Brief:
What follows is a listing to transcribe exactly, leaving the pictures out.

Supplied data:
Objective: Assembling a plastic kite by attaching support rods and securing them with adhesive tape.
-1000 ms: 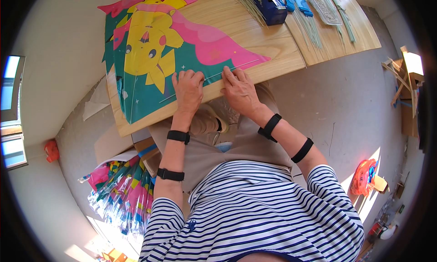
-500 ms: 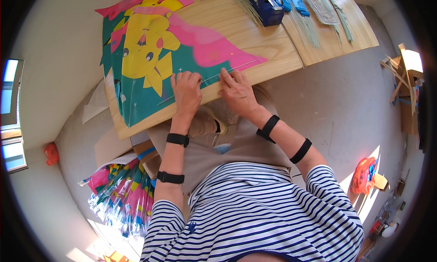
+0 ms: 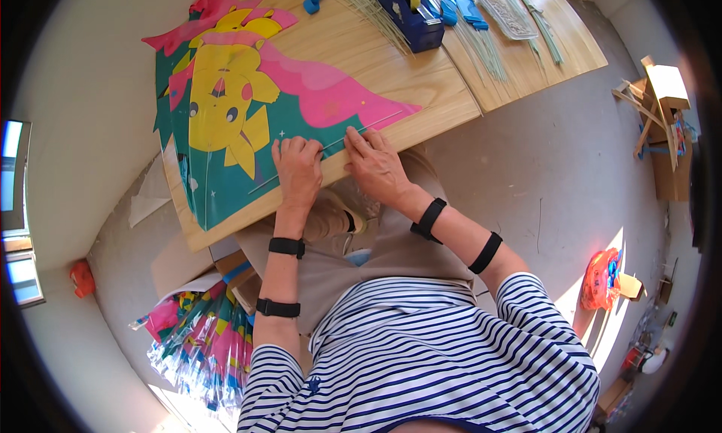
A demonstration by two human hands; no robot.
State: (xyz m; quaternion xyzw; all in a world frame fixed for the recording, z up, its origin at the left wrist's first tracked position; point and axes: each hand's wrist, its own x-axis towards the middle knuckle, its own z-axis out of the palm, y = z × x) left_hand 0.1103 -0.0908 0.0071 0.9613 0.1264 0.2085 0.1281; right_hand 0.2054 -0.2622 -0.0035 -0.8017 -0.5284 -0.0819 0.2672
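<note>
A kite sail [image 3: 226, 95] of thin printed sheet, teal and pink with a yellow cartoon animal upside down, lies on the wooden table. Along its near edge runs a thin pale rod [image 3: 387, 119], which shows on both sides of my hands. My left hand [image 3: 298, 170] has its fingers curled closed on the rod and the sail edge. Just to the right, my right hand [image 3: 376, 166] pinches the same edge, its fingertips resting on the sheet. Between the two hands a short stretch of rod and edge is visible. Both thumbs are partly hidden.
Past the kite stand a dark blue tape dispenser [image 3: 410, 16], bundles of thin rods [image 3: 489, 57] and a clear plastic tray [image 3: 508, 13]. Blue strips [image 3: 468, 8] lie beside them. The wooden table's [image 3: 444, 125] near edge is before me. Folded kites [image 3: 203, 328] sit low at left.
The view has shifted, so the table and kite appear a little farther left and lower. Both hands keep their hold on the sail's near edge, with little visible movement along it.
</note>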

Task result:
Objective: Assembling a plastic kite by attaching support rods and securing them with adhesive tape.
-1000 ms: 
-500 ms: 
+0 ms: 
A demonstration by two human hands; no robot.
State: (xyz m; quaternion xyzw; all in a world frame fixed for the recording, z up, its origin at the left wrist's first tracked position; point and axes: each hand's wrist, its own x-axis towards the middle knuckle, its own z-axis out of the palm, y = z × x) left_hand 0.1103 -0.0908 0.0071 0.9613 0.1264 0.2085 0.1281; right_hand 0.2054 -0.2622 -0.0035 -0.8017 -0.5284 -0.0819 0.2672
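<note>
A kite sail [image 3: 226, 95] of thin printed sheet, teal and pink with a yellow cartoon animal upside down, lies on the wooden table. Along its near edge runs a thin pale rod [image 3: 387, 119], which shows on both sides of my hands. My left hand [image 3: 298, 170] has its fingers curled closed on the rod and the sail edge. Just to the right, my right hand [image 3: 376, 166] pinches the same edge, its fingertips resting on the sheet. Between the two hands a short stretch of rod and edge is visible. Both thumbs are partly hidden.
Past the kite stand a dark blue tape dispenser [image 3: 410, 16], bundles of thin rods [image 3: 489, 57] and a clear plastic tray [image 3: 508, 13]. Blue strips [image 3: 468, 8] lie beside them. The wooden table's [image 3: 444, 125] near edge is before me. Folded kites [image 3: 203, 328] sit low at left.
The view has shifted, so the table and kite appear a little farther left and lower. Both hands keep their hold on the sail's near edge, with little visible movement along it.
</note>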

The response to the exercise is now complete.